Optimizing the Elecsys HCV assay threshold to improve hepatitis C diagnosis algorithm and reduce healthcare costs by minimizing supplementary tests.

PURPOSE

Viral hepatitis remains a leading cause of infectious mortality worldwide. This study aimed to improve the serological screening process by reducing unnecessary testing and healthcare costs by optimizing the assay threshold.

METHODS

Three methods (Elecsys Anti-HCV II, Alinity s Anti-HCV and Ortho HCV 3.0) were compared against a composite gold standard on 260 samples.

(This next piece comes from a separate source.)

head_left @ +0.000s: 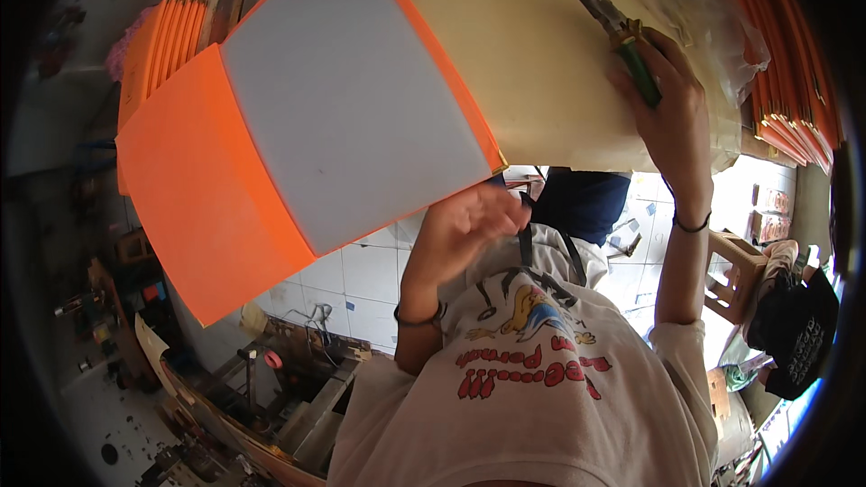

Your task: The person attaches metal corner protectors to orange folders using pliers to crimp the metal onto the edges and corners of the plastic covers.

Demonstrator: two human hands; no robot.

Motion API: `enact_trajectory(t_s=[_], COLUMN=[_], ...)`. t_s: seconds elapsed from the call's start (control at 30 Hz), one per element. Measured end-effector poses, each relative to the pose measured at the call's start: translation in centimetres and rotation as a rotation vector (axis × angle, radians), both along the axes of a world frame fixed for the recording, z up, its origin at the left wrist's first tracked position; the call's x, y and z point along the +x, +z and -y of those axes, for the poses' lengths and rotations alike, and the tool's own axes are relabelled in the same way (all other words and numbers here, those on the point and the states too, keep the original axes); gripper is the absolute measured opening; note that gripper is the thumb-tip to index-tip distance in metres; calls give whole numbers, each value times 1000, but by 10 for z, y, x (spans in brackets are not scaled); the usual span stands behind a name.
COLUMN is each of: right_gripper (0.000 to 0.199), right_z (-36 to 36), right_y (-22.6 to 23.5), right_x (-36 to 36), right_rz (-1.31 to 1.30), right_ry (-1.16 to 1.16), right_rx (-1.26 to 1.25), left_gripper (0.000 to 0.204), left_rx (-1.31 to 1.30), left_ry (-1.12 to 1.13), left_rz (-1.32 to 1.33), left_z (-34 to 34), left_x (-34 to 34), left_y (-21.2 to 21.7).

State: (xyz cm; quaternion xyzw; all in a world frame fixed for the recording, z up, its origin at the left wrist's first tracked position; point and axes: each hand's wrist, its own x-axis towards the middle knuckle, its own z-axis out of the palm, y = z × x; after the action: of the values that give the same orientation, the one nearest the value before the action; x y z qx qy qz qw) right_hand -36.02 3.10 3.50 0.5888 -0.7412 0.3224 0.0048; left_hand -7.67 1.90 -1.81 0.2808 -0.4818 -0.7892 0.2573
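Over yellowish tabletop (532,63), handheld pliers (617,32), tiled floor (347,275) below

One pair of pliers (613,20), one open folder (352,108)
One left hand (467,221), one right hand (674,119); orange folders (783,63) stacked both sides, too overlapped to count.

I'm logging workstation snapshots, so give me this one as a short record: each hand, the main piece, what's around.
Right hand: grips metal pliers with green handles
Left hand: blurred, at the near edge of the folder; contact unclear
Main piece: open orange folder with a grey inner panel, gold-coloured corner piece nearest the left hand
Surface: cream-coloured tabletop
Right side: stacked orange folders
Far left: row of orange folders
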Motion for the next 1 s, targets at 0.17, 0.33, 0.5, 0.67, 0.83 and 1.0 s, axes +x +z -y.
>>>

The best-performing was used to establish an optimal S/CO cut-off for our screening method (Elecsys Anti-HCV II), predictive of true-positivity. A confirmatory assay (Vidas anti-HCV) was used to differentiate true from false positives. A simulation of the use of this cut-off was conducted on a retrospective cohort to assess its effectiveness in terms of diagnosis and healthcare costs.

RESULTS

The Alinity s Anti-HCV II assay showed the highest sensitivity (100%) and specificity (98.2%). This assay was used to establish the cut-off threshold for our method. The best Youden's index was obtained with a value of 17.8 (sensitivity (95.6%), specificity (96.4%)). In a retrospective cohort of 667 patients with a positive initial HCV screening, 124 had an S/CO ratio of ≤ 17.8. Of these, Vidas anti-HCV confirmed 105 negative results (15.74% of the cohort), eliminating the need for PCR testing for these patients. The estimated theoretical savings for a 7-month assessment period is € 7186,2.

CONCLUSIONS

An S/CO cut-off of 17.8 was established for the Elecsys Anti-HCV II assay, accurately predicting true positives in 97% of cases and reduced the need for unnecessary PCR confirmatory testing, resulting in cost savings.